The Workflow

The use of modeling to design databases far exceeds the use of modeling for applications and is generally done within most organizations with which we have worked and visited. The issue is that modeling a database is generally just that—modeling the database tables, columns, and relationships but not the entire database design. In this book, we look at many other parts of database design that can be modeled and how using the UML helps to model the entire database design. One part of database design that has not been covered very well in the past by the UML is the actual modeling of the database. Designers have primarily focused on using the UML for object-oriented application design and not for database design. With the use of the Profile for Database Design, this has helped open the UML to database design and database designers to the UML. Some tools like Rational Rose automate many of the stereotypes that we discuss so that the database designer does not need to understand the entire UML or even the stereotypes; designers can just take advantage of the UML without having to be experts.

We will model the database so that we can visualize and understand how the tables are structured and how they relate to other tables and views. Using the UML for the database design, we will also model constraints, triggers, schemas, indexes, stored procedures, and more. In the next chapter we will cover how to model the storage of the data, including tablespaces, databases, and partitioning.

Having a model of the database is important for many users. The database designer uses the data model in order to ensure database rules, including normalization, key migration, and others. The application developer can use the data model, especially if designed in the UML and mapped to the application model, to understand how the application accesses the database. This will help when the application developer is charged with building the data access software. A user interface (UI) developer also takes advantage of the data model to be sure that the UI picks up the available columns and uses the proper lengths, precision, and scale when designing the look and feel of the application. The analysts and end users (customers) use the data model to ensure that the data they believe is needed is captured in the database, in the correct format, to ensure fewer iterations.

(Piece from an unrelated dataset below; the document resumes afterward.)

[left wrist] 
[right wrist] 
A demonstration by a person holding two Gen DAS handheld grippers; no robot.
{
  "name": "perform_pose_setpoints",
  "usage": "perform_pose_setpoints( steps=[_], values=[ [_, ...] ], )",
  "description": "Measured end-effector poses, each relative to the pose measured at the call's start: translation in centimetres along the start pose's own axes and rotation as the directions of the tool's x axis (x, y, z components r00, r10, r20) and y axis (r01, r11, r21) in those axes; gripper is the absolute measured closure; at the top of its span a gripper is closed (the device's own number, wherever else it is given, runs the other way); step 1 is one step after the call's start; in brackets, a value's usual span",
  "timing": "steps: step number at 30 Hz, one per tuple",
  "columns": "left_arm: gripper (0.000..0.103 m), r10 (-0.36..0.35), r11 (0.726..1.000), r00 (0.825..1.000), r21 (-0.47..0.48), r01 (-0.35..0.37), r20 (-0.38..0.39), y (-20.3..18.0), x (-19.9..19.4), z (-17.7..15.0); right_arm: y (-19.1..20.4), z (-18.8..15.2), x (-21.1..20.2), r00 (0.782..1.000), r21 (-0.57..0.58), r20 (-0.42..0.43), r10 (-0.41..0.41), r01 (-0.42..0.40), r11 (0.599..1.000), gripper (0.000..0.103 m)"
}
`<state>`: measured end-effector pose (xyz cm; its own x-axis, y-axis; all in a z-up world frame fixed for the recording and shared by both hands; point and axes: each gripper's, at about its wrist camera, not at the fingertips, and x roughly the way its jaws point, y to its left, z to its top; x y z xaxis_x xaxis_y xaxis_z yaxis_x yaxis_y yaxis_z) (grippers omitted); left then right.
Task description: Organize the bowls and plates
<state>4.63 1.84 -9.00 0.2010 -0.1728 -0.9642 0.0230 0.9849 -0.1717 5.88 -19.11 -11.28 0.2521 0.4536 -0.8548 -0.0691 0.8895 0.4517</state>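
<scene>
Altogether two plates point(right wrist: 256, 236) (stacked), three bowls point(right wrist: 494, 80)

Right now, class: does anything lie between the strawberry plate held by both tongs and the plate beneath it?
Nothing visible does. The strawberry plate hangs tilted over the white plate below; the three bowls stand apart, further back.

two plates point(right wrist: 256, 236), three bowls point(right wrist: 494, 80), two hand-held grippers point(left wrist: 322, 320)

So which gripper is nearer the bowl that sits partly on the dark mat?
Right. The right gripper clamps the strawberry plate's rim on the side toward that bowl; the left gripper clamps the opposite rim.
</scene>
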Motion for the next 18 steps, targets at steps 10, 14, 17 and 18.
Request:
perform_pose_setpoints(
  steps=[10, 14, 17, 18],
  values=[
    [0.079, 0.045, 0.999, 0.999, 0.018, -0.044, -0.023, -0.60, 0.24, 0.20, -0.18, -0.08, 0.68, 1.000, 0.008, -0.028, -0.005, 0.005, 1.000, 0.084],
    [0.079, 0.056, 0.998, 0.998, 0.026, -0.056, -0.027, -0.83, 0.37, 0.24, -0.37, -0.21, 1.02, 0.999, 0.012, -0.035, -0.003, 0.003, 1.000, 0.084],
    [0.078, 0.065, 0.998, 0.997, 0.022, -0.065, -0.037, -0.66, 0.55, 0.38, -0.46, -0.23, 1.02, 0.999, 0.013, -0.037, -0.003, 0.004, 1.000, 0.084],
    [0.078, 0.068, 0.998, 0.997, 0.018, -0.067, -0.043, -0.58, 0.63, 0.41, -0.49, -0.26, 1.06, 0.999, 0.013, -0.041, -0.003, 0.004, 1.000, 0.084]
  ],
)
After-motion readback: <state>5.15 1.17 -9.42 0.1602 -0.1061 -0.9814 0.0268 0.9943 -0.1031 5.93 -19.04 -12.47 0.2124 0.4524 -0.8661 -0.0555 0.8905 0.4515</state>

During database design we begin to look at the specifics of the database so that we can decide what is being built and how to optimize it fully. This includes the type of server, operating system, database management software (DBMS) and version, and possibly other considerations. The selection of the DBMS will affect how optimization of the database is accomplished once the physical model is designed. Different DBMS systems consider different options for optimization, and the database administrator (DBA) works differently with their schemas depending on the DBMS chosen. For example, DB2 and Oracle are very sophisticated when it comes to storage, while SQL Server has been made more simplistic and doesn't offer nearly as many options, requiring fewer decisions to be made. Because of the different storage mechanisms used, the indexing specifically is treated differently, but there are many other options to consider, such as view support, triggers, stored procedure languages, and more.

Working as a Team

We have already discussed many ways that using the UML to do all of your modeling in one language is helpful in bringing the many teams involved in the development process together, but using the UML for modeling the database itself is helpful in its own right. The database is generally built by a team of data analysts, database designers, and database administrators along with others, and there must be a way for them to work together while building the database. The database teams themselves need to work together as a team, sharing artifacts, corporate and group standards, templates, diagrams, domains, and descriptions.

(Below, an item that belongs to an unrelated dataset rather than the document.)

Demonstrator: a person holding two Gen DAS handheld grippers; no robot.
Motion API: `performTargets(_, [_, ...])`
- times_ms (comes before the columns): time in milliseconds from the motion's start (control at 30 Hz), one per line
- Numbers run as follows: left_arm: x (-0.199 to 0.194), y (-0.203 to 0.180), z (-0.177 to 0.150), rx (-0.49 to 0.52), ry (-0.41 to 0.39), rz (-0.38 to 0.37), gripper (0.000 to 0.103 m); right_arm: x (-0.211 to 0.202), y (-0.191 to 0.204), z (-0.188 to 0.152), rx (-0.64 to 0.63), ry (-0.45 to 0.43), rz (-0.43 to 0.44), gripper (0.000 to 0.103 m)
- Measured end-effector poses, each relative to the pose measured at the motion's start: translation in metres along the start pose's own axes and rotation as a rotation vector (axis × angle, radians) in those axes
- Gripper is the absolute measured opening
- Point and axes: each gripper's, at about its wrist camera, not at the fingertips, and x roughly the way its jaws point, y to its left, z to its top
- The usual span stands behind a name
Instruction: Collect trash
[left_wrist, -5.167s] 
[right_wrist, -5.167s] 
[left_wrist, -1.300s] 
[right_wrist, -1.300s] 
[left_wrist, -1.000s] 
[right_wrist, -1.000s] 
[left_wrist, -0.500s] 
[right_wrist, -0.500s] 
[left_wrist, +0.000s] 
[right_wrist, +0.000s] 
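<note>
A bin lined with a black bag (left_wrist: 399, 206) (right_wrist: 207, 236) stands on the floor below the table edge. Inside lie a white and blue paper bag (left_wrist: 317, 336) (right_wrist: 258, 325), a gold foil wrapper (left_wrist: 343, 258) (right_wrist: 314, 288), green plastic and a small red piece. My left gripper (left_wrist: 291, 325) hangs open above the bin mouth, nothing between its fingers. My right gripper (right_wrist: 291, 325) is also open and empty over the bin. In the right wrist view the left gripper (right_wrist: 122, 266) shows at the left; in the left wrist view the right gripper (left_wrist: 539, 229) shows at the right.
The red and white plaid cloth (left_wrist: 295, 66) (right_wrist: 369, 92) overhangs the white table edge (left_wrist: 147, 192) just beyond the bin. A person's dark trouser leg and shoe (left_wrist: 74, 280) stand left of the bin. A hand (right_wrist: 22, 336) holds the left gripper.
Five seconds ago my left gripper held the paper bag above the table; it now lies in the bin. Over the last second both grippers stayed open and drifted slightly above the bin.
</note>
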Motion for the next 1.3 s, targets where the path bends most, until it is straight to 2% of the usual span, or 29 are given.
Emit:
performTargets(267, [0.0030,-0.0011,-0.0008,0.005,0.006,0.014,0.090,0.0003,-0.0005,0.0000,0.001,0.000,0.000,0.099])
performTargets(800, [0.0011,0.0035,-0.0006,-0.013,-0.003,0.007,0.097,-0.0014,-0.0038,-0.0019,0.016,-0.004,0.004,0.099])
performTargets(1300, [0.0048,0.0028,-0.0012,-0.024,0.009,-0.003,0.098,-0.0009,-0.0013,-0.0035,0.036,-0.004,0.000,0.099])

The standard entity-relationship (ER) notations do support the needs of the database team at this level, but the UML supports what ER notations support and beyond. The UML was built with ER in mind. ER modeling has existed for a long time, and when Booch, Rumbaugh, and Jacobson created the UML, they built it as a superset of ER notations. Since their intentions were somewhat different from those of database designers, supporting object-oriented development and not database design, some key needs of the database team were left out. With the addition of the UML Profile for Database Design, the UML supports the business models, the requirements models, and the logical and physical application and data models all in one language.

UML Packages

The constructs of the UML, beginning with the concept of packages, encourage sharing of information. By using packages a modeler can logically group information and break up the model artifacts in different ways for different uses. Often teams break up the model into standards packages and packages that different people or teams work on for different parts of the project, different phases (for example, development, testing, and production), and many other groupings that you can use to help make your job and communication among your team members easier (see Figures 7-1 and 7-2).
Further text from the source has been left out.